Problem description:
With the pictures set aside, return the lines below exactly, beginning at the first and ending at the line containing "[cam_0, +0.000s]".
↓
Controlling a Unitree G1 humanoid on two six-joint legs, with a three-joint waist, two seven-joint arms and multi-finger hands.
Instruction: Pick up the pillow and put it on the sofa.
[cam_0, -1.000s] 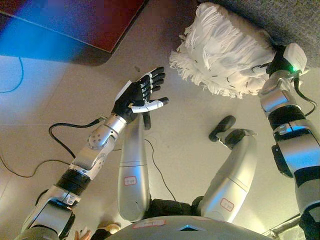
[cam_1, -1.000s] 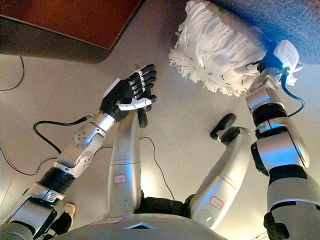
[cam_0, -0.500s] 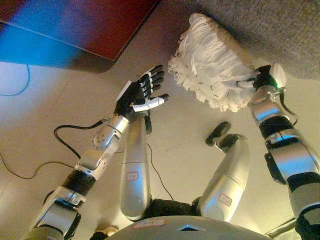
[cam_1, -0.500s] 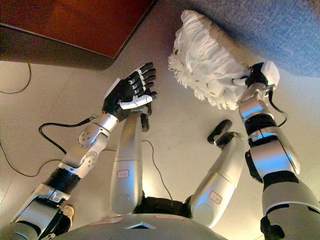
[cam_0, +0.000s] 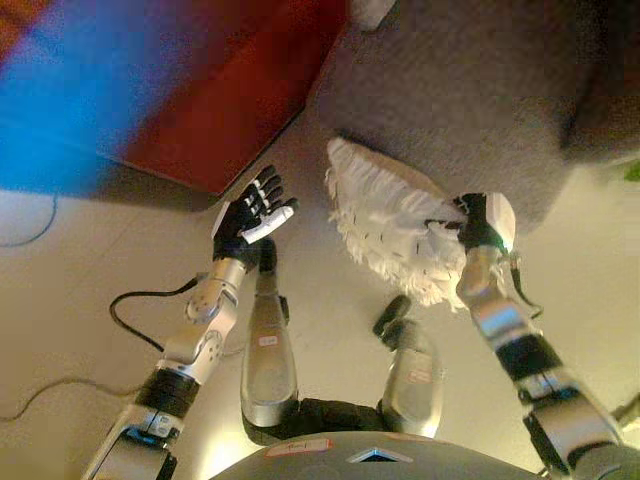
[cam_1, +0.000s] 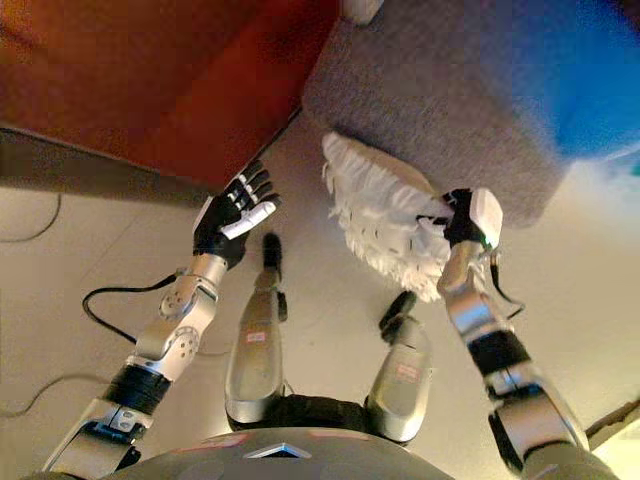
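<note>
We took the grey sofa (cam_0: 450, 90) as our landmark. Farthest to its left lay a dark red rug (cam_0: 210, 100), its edge running just beside the sofa's near-left corner over the pale floor (cam_0: 60, 300).

Next came our left hand (cam_0: 247, 215), held up in the air to the left of the sofa and clear of everything. Its fingers were spread and straight, palm turned toward the pillow, and it held nothing.

Right of that hand, and apart from it, was the white shaggy pillow (cam_0: 385, 220). It hung tilted in the air in front of the sofa's near edge, its upper corner overlapping the grey upholstery in both views. We could not tell whether it touched the sofa there or was merely in front of it. None of it lay on the seat.

At the pillow's right end was our right hand (cam_0: 473, 218). Its fingers were curled into the fringe, gripping that end, and it alone carried the pillow.

As we judged it, 1 of the 2 parts of the task was done: the pillow was off the floor and had been brought to the sofa. The second part remained, which was to lift it over the edge, set it on the seat and let go.
</note>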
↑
Finished task:
Controlling a Unitree G1 humanoid on two six-joint legs, with a three-joint waist, two seven-joint arms and multi-finger hands.
Instruction: Pick up the pillow and put it on the sofa.
[cam_0, -1.000s] 
[cam_1, -1.000s] 
[cam_0, -0.500s] 
[cam_1, -0.500s] 
[cam_0, +0.000s] 

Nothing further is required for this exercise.